Diese Kennzahl ist jedoch manipulierbar. Es ist einfach für jemanden, Tausende von Adressen zu erstellen und Gelder auf diese zu verteilen, wodurch der Eindruck einer weit verbreiteten Nutzung entsteht. Wie bei jeder Kennzahl in der Fundamentalanalyse sollten Sie die Anzahl eindeutiger Adressen mit anderen Faktoren vergleichen.


6. Nicht spekulative Nutzung

Sie haben also ein Auge auf einen Emoji-basierten Token geworfen, der verrückte Renditen verspricht, aber bringt er auch wirklich etwas?

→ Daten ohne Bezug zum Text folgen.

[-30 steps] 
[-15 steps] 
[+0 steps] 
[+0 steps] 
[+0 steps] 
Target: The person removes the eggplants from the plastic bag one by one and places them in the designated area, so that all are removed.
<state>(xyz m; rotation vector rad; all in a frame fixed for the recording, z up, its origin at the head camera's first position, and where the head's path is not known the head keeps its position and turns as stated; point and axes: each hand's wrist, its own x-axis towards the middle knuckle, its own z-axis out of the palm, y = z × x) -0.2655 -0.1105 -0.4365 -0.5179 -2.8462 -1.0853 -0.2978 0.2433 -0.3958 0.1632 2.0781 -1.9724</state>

Er könnte das Gütesiegel von Charles Ponzi erhalten, wenn sein einziger Zweck darin besteht, im Preis zu steigen, aber das wird nicht lange nachhaltig sein.

Um seinen wahren Wert zu ermitteln, ist es entscheidend zu verstehen, wofür das Token verwendet wird. Idealerweise messen Sie dies, indem Sie sich die Anzahl der Transaktionen ansehen, die nicht zu Spekulationszwecken durchgeführt werden. Das kann schwierig sein, aber ein guter Anfang wäre, sich die Überweisungen anzusehen, die nicht an dezentralen oder zentralen Börsen stattfinden. Ziel ist es, zu überprüfen, ob die Leute das Token verwenden.


7. Inflationsrate

Wow, ein Token mit einem kleinen Vorrat! Das ist doch ein wirklich gutes Zeichen, oder?

Nicht unbedingt. Ein weiterer wichtiger Wert, den man im Auge behalten sollte, ist die Inflationsrate. Ein kleines Angebot jetzt garantiert nicht für immer ein kleines Angebot, insbesondere wenn kontinuierlich neue Token geprägt werden. Eine bemerkenswerte Eigenschaft von Bitcoin ist eine ständig sinkende Inflationsrate, die theoretisch eine Entwertung bestehender Einheiten in der Zukunft verhindern sollte.

Das heißt nicht, dass jedes System danach streben sollte, die Knappheit von Bitcoin nachzubilden. Inflation an sich ist nicht unbedingt schlecht, aber zu viel könnte Ihr Stück vom Kuchen schmälern. Es gibt keinen standardisierten Prozentsatz, der als „gut“ oder „schlecht“ gilt, daher ist es ratsam, die Zahl bei der Betrachtung anderer Kennzahlen zu berücksichtigen.


Abschließende Gedanken

Wenn Sie ein erfahrener Kryptowährungshändler sind, werden Sie feststellen, dass viele dieser Kennzahlen häufig in der Fundamentalanalyse für „traditionelle“ Kryptowährungen verwendet werden. Wenn Sie damit nicht vertraut sind, empfehlen wir Ihnen dringend, sich Was ist Fundamentalanalyse (FA)? anzusehen, um Ihre FA-Kenntnisse auf ganzer Linie zu verbessern.

Wie immer sind die Märkte unvorhersehbar, irrational und anfällig für extreme Volatilität. Für den Erfolg ist vor allem eine eigene Recherche entscheidend.